*DESCRIPTION OF THE TASK:* Pictures in the data should be dropped; transcribe exactly the lines from the one that has "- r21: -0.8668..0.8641" through the one that has "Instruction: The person".

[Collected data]
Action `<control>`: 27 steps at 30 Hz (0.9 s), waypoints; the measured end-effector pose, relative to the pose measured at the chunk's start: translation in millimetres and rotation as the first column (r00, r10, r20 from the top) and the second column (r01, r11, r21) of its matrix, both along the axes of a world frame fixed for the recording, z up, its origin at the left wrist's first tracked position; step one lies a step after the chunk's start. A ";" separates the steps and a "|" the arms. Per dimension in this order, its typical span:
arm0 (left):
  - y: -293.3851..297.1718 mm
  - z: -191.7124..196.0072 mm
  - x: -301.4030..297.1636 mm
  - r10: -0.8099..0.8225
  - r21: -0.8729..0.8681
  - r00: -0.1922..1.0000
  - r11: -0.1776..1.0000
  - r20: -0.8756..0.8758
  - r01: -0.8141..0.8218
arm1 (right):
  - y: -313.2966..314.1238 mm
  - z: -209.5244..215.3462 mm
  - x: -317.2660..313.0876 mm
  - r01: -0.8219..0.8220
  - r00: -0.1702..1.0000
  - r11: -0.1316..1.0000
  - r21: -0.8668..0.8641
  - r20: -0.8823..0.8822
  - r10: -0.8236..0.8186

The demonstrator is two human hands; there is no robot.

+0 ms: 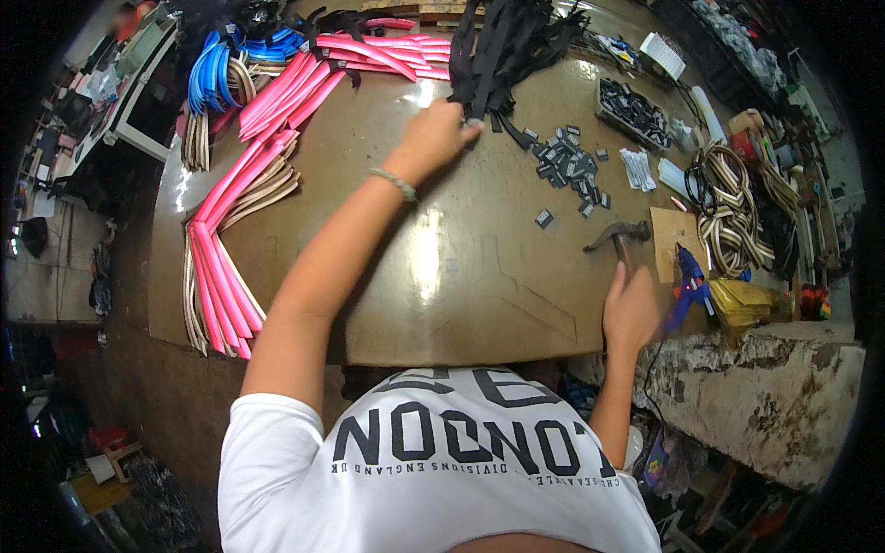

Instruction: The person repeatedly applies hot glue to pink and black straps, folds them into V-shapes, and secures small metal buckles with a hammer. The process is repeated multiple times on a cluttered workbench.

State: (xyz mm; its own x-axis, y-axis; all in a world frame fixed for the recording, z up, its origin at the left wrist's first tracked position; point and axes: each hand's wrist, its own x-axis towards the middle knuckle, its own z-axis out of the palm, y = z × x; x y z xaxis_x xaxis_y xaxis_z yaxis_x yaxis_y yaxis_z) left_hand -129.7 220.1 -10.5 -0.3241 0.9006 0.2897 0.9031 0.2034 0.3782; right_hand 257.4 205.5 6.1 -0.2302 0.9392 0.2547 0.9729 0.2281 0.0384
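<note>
My left hand [431, 141] reaches across the table, its fingers closed at the lower end of a bunch of black straps [493, 55]. It seems to pinch one strap end; a small greyish bit shows by the fingertips. In my right hand [632, 309] is a hammer [625, 238], gripped by its handle with the head raised above the table's right side. The hand is slightly blurred. Small dark rectangular pieces [567, 164] lie in a loose pile between the straps and the hammer.
The shiny brown table [415, 304] carries bundled pink strips [221, 267] and blue strips [214, 74] at left. To the right are a tray of dark pieces [636, 112], coiled beige cords [733, 212], a cardboard piece [673, 241], a blue glue gun [690, 281] and yellow plastic bags [737, 302].
</note>
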 end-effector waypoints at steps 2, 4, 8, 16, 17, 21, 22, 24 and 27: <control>5.6 2.1 15.9 0.026 -0.016 1.000 1.000 -0.014 -0.026 | 1.1 3.7 2.1 0.005 1.000 0.996 -0.086 0.013 -0.004; 0.6 14.6 21.0 0.011 0.022 0.999 1.000 0.044 -0.012 | -1.7 9.4 0.0 -0.086 0.994 0.991 0.100 0.074 0.079; -51.1 49.2 24.9 -0.073 0.089 0.883 0.995 0.463 0.035 | -24.8 18.5 -31.5 -0.369 0.898 0.907 0.203 -0.174 0.404; -220.6 55.0 115.9 -0.010 0.034 0.691 0.999 0.723 -0.021 | -26.2 11.5 -151.8 -0.844 0.534 -0.344 -0.411 -0.707 -0.465; -230.5 51.8 122.8 0.024 -0.010 0.704 1.000 0.709 -0.023 | -10.8 14.9 -162.2 -0.842 0.533 -0.313 -0.439 -0.762 -0.367; -248.1 34.9 146.3 0.056 0.005 0.854 0.998 0.517 -0.068 | 53.7 17.3 -216.9 -0.853 0.522 0.034 -0.521 -0.850 0.076; -249.6 30.8 149.7 0.089 -0.036 0.885 0.996 0.457 -0.082 | 64.0 12.8 -229.1 -0.892 0.452 0.098 -0.442 -0.875 0.173; -252.2 25.0 152.9 0.081 0.026 0.942 0.995 0.327 -0.094 | 74.6 -0.1 -248.6 -0.879 0.459 0.311 -0.362 -0.819 0.343; -253.0 22.1 152.0 0.079 0.070 0.972 0.993 0.222 -0.096 | 71.0 -22.9 -263.8 -0.881 0.326 0.473 -0.032 -0.765 0.556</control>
State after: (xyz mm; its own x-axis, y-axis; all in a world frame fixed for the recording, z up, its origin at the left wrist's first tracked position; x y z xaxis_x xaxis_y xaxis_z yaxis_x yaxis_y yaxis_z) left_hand 22.3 -32.9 11.6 -0.4640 0.8428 0.2727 0.7769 0.2393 0.5824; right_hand -6.3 276.5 -16.8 -0.8145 0.4902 0.3103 0.1295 0.6750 -0.7263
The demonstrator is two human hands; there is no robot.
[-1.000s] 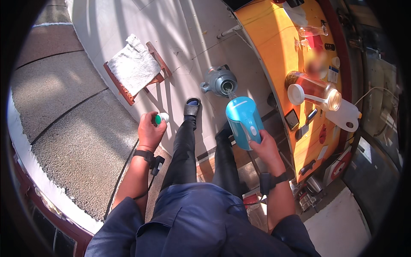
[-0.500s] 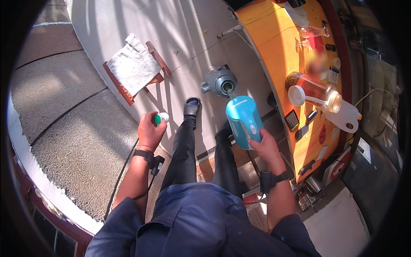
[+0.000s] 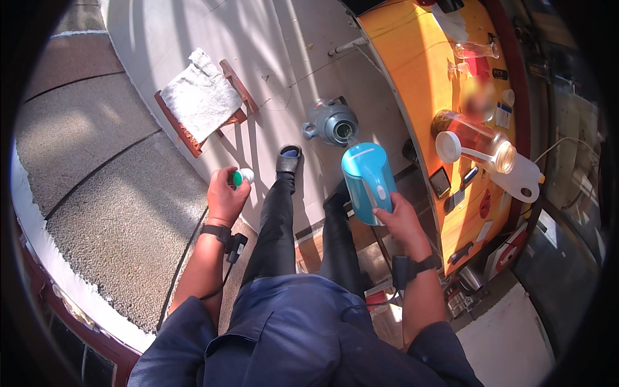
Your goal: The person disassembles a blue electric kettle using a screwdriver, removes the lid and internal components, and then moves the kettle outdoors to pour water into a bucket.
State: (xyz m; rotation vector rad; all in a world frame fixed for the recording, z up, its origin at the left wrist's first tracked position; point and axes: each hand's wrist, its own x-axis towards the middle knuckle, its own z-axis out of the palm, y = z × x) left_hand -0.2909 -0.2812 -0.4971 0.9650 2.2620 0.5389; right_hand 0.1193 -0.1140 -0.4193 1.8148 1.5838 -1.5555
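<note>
My right hand (image 3: 401, 222) grips the handle of a bright blue electric kettle (image 3: 361, 184), tilted with its spout end toward a grey-green thermos flask (image 3: 325, 119). Clear water (image 3: 352, 138) runs from the spout to the flask's open round mouth. The flask stands upright on the floor ahead of my feet, with a handle on its left side. In my left hand (image 3: 225, 197), held out to the left of my legs, is a stopper (image 3: 244, 177), green and white, pinched between the fingers. The underside of the kettle's handle is hidden by my right hand.
Left of the flask stands a small wooden stool (image 3: 238, 93) with a white towel (image 3: 201, 97) on it. A yellow-topped table (image 3: 412, 71) runs along the right, bearing a large glass jar (image 3: 474, 138), a white lid (image 3: 448, 147) and a phone (image 3: 440, 183). My slippered foot (image 3: 288, 159) is near the flask.
Water keeps running from the tilted kettle to the flask. Both hands stay nearly in place, and the view has shifted only slightly.
</note>
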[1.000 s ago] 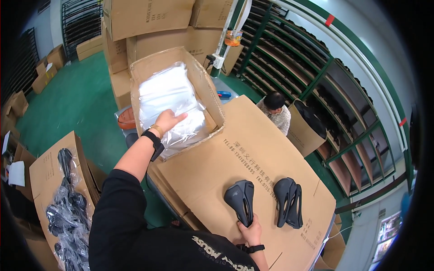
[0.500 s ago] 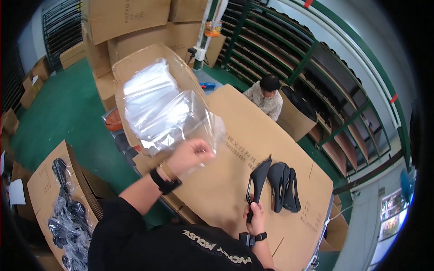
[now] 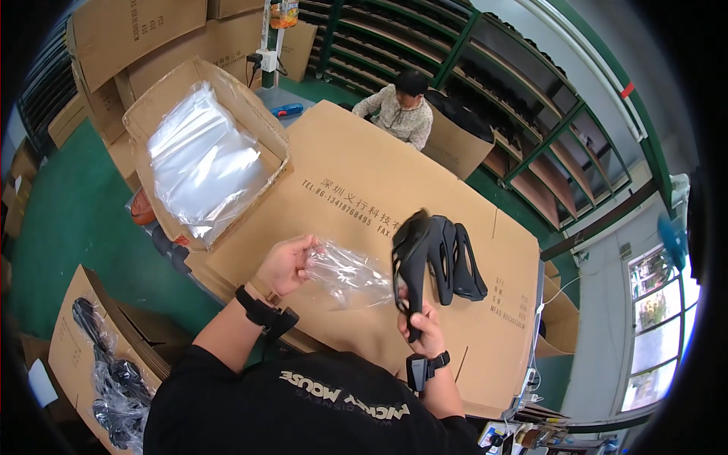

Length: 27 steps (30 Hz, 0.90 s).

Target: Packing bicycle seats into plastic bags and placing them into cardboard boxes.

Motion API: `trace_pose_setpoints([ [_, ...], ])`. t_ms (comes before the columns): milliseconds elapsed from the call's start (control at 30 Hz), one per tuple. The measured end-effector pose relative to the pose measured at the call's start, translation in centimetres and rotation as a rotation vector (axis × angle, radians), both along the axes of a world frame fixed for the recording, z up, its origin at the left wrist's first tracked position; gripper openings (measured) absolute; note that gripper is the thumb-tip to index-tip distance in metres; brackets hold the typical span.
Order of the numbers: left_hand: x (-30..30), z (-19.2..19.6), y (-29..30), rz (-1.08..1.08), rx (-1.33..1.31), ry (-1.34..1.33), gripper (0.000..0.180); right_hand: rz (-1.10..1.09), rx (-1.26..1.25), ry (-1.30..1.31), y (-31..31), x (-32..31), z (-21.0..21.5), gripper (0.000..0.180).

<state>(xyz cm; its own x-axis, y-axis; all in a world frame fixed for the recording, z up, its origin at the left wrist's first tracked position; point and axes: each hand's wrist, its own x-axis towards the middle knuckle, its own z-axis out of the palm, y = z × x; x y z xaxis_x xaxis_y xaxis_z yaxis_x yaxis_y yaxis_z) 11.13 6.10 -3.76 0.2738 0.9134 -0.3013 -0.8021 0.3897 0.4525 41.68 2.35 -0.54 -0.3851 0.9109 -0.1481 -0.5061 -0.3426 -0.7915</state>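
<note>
My left hand (image 3: pixel 287 265) is closed on the edge of a clear plastic bag (image 3: pixel 349 274), which stretches out to the right. My right hand (image 3: pixel 423 331) grips a black bicycle saddle (image 3: pixel 410 262) by its narrow nose, wide end pointing away from me. The bag's far end comes close up to this saddle; whether they touch I cannot tell. Just right of it, more black saddles (image 3: pixel 468 265) lie side by side on the cardboard-covered table (image 3: pixel 334 167), partly overlapped by the held one.
An open carton (image 3: pixel 277 171) of clear plastic bags (image 3: pixel 201 155) stands at the table's left. Bagged black saddles (image 3: pixel 121 379) lie on a carton at lower left. Across the table a person (image 3: pixel 402 110) sits before shelving (image 3: pixel 470 61). Stacked cartons (image 3: pixel 144 38) rise behind.
My left hand has drawn the plastic bag away from the carton, toward the saddle. In my right hand the saddle has turned. The whole view has shifted rightward.
</note>
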Motion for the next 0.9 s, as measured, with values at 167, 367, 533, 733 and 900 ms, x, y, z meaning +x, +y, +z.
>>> trace_pose_setpoints([
  [167, 1.8, 4.2, -0.2, 0.118, 0.179, 0.479, 0.018, 0.505, 0.22, -0.47, 0.5, -0.3, 3.1, 0.066],
  [367, 5.9, 4.5, -3.3, 0.253, 1.414, 1.492, 0.017, 0.174, 0.075, -0.565, 0.4, -1.2, 0.3, 0.056],
  [533, 11.5, 2.3, -8.2, -0.267, 1.381, 0.986, 0.02, -0.132, 0.645, -0.94, 1.5, -6.1, -1.5, 0.067],
  [733, 5.6, 1.5, -8.2, 0.106, 0.257, 0.374, 0.036, -0.417, 1.061, -0.927, 2.0, -6.5, -3.5, 0.063],
  [900, 2.8, 6.9, -10.9, 0.203, 0.313, 0.469, 0.057, 0.087, 1.07, -0.864, -2.4, -12.0, 2.5, 0.063],
])
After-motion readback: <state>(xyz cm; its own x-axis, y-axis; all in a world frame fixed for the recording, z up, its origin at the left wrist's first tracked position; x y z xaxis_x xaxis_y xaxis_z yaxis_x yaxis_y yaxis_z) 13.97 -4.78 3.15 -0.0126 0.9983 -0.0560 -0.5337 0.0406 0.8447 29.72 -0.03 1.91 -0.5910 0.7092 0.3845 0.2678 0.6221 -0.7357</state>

*WRITTEN SOLUTION:*
  - r21: -0.8668..0.8641
  - r20: -0.8823..0.8822
  - r10: -0.8236..0.8186

The demonstrator is two human hands; there is no robot.

+0 ms: 

Instruction: The person repeatedly applies hot glue to pink and black straps, folds them into V-shapes, and secures small metal buckles with a hammer. The process is repeated multiple times on a cluttered workbench.

No further output is given for this exercise.